Dear Alain, I would be happy to acquaint you with Christian friends of mine throughout the world — wherever you may be living or traveling — if you are desirous of tasting a genuine love feast. Certainly if you are ever in Los Angeles, a standing invitation to a love feast awaits your acceptance.
Posted on February 22, 2012, in Culture and tagged agape, agape restaurant, alain de botton, church life, community, critique, local church, love feast, reality. Bookmark the permalink. 3 Comments.
Thank you David for this response. I read Alain’s recent WSJ op-ed and have read some of his other writings. While he is an excellent writer and in general can poetically elucidate many aspects of life, if you know what is at the heart of a love feast, an agape restaurant would be a farce. The Christian experience that is exemplified in love feasts, and the early church LIVED this way day by day and in all the homes of the believers, transcends social experience. It is of another class. I’m reminded of what someone once said, “The Bible is not one book of many on a shelf. It is deserving of its own shelf.” Without the reality within, any attempt at replicating this peculiar (Exo 19:5) community will be ineffectual. It’s like dogs discussing amongst themselves how to incorporate flight into their community based on spotting a bird in the sky. It may sound convincing but it just won’t work. They need a different life. Even if the dogs could manage to fly, they are still dogs. God doesn’t ask dogs to fly. He asks dogs to become birds. This is only possible in God’s salvation.
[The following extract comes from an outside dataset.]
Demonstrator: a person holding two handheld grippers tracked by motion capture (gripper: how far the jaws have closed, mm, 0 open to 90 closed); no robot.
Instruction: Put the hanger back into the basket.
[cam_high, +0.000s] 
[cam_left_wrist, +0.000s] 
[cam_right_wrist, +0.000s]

Mr. De Botton proposes that, in his restaurant, our ordinary groups and ethnicities would be broken up and we would speak on predefined topics rather than our usual conversation. This proposed behavior in the restaurant is NOT reflective of daily life. This is the ANTITHESIS of a Christian love feast, where we come together as the high point of our day or our week. We come together already “all one in Christ” (Gal. 3:28), already outside of races and ranks by virtue of being in Christ. We also come together in the fellowship of Christ, the same fellowship we seek throughout the day and week, whether we share our high or low points. As Kyle says, the early church lived this way day by day.
Certainly Mr. De Botton has the liberty in our society to propose this but He has missed the central point of being a Christian – we have received Christ into us, God has put us into Christ, and Christ is becoming our all. This relationship is the basis for our love feasts. Praise Him!
But… what if, instead of pointing out the flaw(s) in Mr. de Botton’s thinking and approach, what if we realize that he is writing a simple truth, one that C. S. Lewis pointed to so very well in Mere Christianity (“right and wrong as a clue to the existence of God” –sorry; I don’t remember the precise wording. My copy is in storage, and not accessible).
This hunger he describes in his book, for the “offerings” of religion, are good and proper and noble in and of themselves. Maybe they do point to the true existence of God Who is behind such noble pursuits. But the offerings in and of themselves are noble and good, whether Mr. de Botton accepts the faith aspect or not. And I think he is describing the love feast in its true intent – a feast that would be good for all to experience, where needy human beings come together in acceptance and encouragement, whether they believe in the God and Jesus that we celebrate or not.
You can make the claim that it is available in churches across the land, but most gatherings are not all that diverse (the Sunday morning hour is still the most segregated of the week, as many have observed).
I believe his appeal that this practice, and other practices that flow out of faith and centuries of tradition, should find their way into our culture is a good thing.